優勝賞金が500万円から10万円に

日本のeSportsシーンの衰退に繋がる事例が起き始めている。

スクウェア・エニックスは10月27日、『ガンスリンガー ストラトス3』の賞金制公式大会における賞金の総額はそのままに、配分比率を大きく変更すると発表している。

2013年に開催された第1回「GUNSLINGER’S BATTLE ARENA -Birth-」以来、過去4回に渡って大会の成績優秀者となった方々へ賞金提供を行ってまいりましたが、これまで同様の金額による賞金提供は見送らせていただきます。

過去4回の開催では1位チームに賞金500万円としていたが、今回からは最高賞金額が10万円まで引き下げられる。その代わりに賞金対象チームがベスト16からベスト64まで大幅に拡大されることとなる。

その理由として同社は「継続により大会開催自体に影響を及ぼす可能性」を伴う諸般の事情と説明している。

消費者庁が示した景表法の適用条件が影響

国際カジノ研究所の所長を務める木曽崇氏はこの”諸般の事情”について、消費者庁が9月頃に明示した賞金制大会における景表法の適用条件に関する法令判断が影響していると解説している。

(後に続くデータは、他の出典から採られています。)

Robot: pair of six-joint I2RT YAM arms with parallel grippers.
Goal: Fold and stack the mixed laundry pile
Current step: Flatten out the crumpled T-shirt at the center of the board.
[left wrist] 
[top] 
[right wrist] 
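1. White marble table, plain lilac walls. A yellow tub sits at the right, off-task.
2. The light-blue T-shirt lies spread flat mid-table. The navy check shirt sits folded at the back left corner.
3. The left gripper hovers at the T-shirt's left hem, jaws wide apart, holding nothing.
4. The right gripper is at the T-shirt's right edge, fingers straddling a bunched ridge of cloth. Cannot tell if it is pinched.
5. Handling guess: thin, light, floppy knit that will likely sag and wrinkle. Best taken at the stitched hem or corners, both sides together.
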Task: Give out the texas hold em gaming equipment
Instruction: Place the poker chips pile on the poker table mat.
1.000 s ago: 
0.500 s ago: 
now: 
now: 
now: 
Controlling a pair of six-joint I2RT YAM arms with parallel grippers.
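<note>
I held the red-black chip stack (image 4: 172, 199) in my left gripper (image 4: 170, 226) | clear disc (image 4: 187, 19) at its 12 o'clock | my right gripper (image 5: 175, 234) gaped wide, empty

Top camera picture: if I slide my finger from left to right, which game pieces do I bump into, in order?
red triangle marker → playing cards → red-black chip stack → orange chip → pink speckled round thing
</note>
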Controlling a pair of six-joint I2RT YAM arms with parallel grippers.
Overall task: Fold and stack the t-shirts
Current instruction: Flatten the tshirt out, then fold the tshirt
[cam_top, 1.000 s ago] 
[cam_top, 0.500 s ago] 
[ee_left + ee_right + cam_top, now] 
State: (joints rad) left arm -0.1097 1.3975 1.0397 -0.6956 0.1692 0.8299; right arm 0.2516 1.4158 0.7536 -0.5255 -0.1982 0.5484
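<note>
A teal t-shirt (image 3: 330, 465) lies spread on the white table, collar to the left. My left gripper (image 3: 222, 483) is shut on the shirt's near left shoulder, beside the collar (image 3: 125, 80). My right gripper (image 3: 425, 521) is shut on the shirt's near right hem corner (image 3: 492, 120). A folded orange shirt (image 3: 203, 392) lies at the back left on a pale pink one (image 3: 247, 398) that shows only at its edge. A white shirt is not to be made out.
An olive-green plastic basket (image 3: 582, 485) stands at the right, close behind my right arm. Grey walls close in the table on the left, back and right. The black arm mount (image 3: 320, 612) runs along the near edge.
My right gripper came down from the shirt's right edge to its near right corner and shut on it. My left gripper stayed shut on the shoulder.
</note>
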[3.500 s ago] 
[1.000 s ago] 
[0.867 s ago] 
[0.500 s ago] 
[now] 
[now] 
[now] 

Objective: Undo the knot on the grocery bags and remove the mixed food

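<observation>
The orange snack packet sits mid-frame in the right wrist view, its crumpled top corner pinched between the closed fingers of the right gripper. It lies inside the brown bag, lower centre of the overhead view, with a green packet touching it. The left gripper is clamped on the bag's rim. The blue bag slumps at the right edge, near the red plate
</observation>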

解説では今回のスクウェア・エニックスのようにゲームメーカー自身が賞金を拠出する大会では、ゲームソフトの購買を前提として熟達のために繰り返しゲームプレイが必要な場合、「元商品の20倍の金額もしくは10万円」が賞金の上限とする消費者庁の見解が紹介されている。

熟達のためにゲームソフトの購買を前提としないF2Pゲームについては、賞金上限は無制限となるとのこと。

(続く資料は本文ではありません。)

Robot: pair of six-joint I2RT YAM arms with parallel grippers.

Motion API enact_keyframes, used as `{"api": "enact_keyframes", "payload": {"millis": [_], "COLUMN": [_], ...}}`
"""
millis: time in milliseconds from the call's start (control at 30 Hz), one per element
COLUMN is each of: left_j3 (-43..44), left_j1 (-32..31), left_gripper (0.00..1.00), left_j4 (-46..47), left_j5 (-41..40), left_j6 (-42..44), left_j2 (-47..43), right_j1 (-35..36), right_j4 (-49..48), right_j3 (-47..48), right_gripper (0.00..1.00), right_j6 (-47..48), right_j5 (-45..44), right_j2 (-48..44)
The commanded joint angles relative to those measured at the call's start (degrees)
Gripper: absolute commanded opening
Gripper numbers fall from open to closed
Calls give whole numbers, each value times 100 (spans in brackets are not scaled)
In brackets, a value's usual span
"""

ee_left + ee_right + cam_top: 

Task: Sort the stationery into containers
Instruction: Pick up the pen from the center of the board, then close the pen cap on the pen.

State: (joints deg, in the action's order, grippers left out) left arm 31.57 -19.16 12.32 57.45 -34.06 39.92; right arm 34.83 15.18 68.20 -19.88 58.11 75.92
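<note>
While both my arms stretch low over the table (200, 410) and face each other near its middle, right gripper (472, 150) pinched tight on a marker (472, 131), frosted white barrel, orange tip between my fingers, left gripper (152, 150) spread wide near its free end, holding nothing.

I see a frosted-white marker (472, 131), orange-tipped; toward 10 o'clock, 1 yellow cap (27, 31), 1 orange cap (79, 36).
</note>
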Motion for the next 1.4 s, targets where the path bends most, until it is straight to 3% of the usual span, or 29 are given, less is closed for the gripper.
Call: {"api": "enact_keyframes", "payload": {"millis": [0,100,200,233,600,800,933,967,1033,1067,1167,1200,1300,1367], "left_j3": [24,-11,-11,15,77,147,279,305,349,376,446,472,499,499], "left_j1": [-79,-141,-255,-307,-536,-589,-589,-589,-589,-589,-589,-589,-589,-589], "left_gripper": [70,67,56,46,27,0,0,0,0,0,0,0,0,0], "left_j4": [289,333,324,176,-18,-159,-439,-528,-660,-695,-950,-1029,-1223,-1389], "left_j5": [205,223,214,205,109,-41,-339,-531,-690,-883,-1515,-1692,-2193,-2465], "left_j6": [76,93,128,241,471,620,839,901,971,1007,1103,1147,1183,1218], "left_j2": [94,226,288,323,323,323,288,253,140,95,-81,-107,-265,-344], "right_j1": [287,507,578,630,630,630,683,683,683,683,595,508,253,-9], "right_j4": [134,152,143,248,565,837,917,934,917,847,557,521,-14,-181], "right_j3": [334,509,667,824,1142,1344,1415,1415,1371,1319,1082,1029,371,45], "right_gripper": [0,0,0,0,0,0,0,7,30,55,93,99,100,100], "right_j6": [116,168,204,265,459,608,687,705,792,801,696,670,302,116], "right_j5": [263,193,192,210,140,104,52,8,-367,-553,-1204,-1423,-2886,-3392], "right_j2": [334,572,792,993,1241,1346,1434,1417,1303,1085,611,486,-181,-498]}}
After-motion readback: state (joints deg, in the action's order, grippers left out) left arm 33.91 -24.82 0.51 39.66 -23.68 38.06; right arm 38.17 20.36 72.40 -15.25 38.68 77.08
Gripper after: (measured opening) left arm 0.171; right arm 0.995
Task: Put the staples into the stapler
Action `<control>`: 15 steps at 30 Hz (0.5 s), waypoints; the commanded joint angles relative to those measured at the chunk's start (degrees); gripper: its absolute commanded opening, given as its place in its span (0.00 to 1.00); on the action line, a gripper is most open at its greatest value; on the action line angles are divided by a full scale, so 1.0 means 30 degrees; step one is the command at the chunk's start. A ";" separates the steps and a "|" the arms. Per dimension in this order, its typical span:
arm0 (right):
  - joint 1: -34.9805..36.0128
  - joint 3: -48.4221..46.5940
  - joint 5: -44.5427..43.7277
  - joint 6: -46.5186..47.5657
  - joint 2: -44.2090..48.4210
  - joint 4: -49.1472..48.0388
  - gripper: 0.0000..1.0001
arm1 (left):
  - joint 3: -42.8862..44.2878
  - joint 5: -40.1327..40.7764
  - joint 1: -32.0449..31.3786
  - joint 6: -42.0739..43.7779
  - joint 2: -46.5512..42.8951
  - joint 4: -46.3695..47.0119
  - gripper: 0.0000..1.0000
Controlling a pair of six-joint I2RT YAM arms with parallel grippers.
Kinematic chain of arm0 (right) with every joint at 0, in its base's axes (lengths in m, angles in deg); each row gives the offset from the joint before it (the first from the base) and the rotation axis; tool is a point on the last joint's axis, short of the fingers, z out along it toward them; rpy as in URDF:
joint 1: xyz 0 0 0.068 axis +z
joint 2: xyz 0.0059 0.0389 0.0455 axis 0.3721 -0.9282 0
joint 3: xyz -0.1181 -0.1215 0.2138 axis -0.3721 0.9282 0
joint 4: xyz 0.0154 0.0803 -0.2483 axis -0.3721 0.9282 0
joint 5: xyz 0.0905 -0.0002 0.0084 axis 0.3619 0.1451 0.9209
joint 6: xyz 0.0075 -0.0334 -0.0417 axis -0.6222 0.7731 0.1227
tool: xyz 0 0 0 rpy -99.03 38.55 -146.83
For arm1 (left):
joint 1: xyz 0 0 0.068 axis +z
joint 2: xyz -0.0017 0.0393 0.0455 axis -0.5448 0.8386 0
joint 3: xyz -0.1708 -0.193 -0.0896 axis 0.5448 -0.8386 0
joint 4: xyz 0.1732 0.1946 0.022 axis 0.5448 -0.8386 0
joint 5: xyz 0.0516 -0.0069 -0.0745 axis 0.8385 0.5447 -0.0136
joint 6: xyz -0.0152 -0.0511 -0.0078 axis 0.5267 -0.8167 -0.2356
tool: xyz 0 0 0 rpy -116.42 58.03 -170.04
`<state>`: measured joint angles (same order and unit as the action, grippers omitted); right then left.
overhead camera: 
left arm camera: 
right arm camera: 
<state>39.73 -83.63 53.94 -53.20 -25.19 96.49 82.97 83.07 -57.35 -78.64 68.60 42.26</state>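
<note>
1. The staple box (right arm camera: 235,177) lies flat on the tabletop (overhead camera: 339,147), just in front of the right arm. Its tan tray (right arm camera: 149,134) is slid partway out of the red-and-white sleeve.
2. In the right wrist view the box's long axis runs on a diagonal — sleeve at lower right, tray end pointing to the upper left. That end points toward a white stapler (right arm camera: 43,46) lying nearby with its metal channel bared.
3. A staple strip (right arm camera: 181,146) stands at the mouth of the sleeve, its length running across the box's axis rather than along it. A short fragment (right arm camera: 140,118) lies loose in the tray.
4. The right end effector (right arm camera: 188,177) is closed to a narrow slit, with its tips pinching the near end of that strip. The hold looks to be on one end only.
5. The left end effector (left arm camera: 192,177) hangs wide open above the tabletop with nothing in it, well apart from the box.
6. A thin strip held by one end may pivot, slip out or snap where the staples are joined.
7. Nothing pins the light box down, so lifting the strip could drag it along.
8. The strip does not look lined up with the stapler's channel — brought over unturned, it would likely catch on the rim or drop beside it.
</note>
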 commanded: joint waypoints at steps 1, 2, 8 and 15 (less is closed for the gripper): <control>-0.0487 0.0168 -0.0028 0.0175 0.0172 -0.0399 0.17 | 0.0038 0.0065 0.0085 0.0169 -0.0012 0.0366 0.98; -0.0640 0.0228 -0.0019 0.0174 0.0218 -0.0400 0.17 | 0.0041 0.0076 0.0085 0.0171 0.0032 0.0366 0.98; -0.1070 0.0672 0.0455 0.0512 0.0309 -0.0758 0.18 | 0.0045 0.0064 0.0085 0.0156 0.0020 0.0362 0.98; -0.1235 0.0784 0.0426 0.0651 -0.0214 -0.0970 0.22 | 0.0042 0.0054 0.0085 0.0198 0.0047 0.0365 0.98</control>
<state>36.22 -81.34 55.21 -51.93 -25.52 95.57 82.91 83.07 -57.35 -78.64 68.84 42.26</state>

また「ゲームメーカー自身が賞金を拠出」を避けるために用いられる、中間業者を経由する手法については未だ消費者庁は法令適用の判断を明かしておらず、グレーゾーンとの認識が強い。つまりコンプライアンスを重視するうえでは避けたほうが良い状態だ。

Dota 2 International 2016

Dota 2 International 2016

日本のeSports文化の発展は阻害される

遡及してみれば前述したスクウェア・エニックスの過去大会GUNSLINGER’S BATTLE ARENA -Birth-などは、上記における賞金上限額を突破しており、違法状態であったことが分かる。

これは同社に限らず他の多くの日本の賞金制大会でも同様だ。

近年の日本は、海外のeSportsシーンの流行に追従するようにして企業各社がeSportsに注力を始めた段階だ。

しかし多くの熱狂を呼び寄せる重大な要素の一つである賞金金額が大きく制限されてしまう日本において、今回のようにしょっぱい賞金の大会しか開けないということはeSports文化そのものの発展を妨げてしまう懸念がある。

最高賞金額が10万円では、海外の優勝賞金9.2億円といった熱狂には到底及びもしないだろう。

何らかの構造変革が必要であることは想像に難くない。